In October 2017, Heather Turner announced on R User Group Organizers (RUG) Slack that the R Foundation’s Conference Committee was interested in hosting R events with an academic focus in regions not currently covered by useR!.
She also shared it on the R-Ladies organizers Slack and sent a direct message to me and Laura Ación, asking if the two of us would be encouraged to organize a conference in our region. Other R-Ladies read these messages, and in less than a week, we had already organized our first video conference to think about how to face the challenge. I was one of those people in that video call where we founded LatinR. This quick response was not just luck but the consequence of a year in which the R community - through local RUGs and social media presence - grew significantly in South America.
By mid-November everything was already defined: a name, a place, a date, and a motivated international organizing committee. The first edition was held in Buenos Aires, Argentina, the second in Santiago de Chile, Chile, COVID made the third, originally scheduled in Montevideo, Uruguay, take place virtually, as will be the fourth edition during 2021.
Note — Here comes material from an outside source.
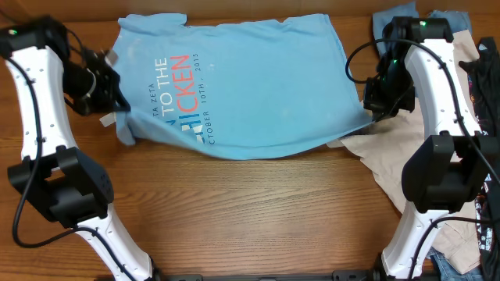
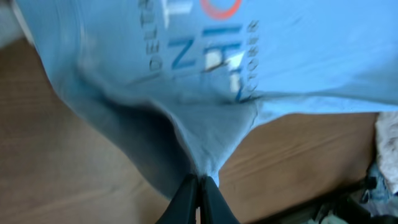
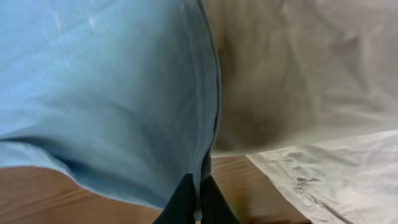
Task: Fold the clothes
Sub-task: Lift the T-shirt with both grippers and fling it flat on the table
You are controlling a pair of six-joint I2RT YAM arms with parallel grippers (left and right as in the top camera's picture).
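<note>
Above a brown wooden table (image 1: 250, 222), two robot arms hold a light sky-blue cotton T-shirt with white and red lettering (image 1: 258, 86) stretched between them.
Nearest the arms lies bare wood. Farther on, the left gripper (image 2: 198, 186) is pinched tight on a bunched fold at the shirt's left edge, and the right gripper (image 3: 198, 190) is clamped on its right hem, above a crumpled beige garment (image 1: 375, 160). Beyond, the shirt spreads toward the far edge.

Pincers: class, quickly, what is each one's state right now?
Left pincer: closed, pinching the blue T-shirt.
Right pincer: closed, pinching the same T-shirt's edge.
</note>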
In the first edition, I was not a chair because it was held within the framework of the JAIIO, as a result of my contact and proposal to the Argentine Society of Informatics and Operations Research, and I was already fulfilling the role of chair in another symposium within the conference. So in that edition and the second, I was an active member of the organizing committee, becoming chair during the 2020 and 2021 editions.
The conference brought important personalities from the R world to South America for the first time as keynotes and instructors. The conference is trilingual, so that those who speak Spanish, Portuguese, and English can participate. Last year we got talks, keynotes, and tutorials in all three languages.
The entire conference is done with volunteer work.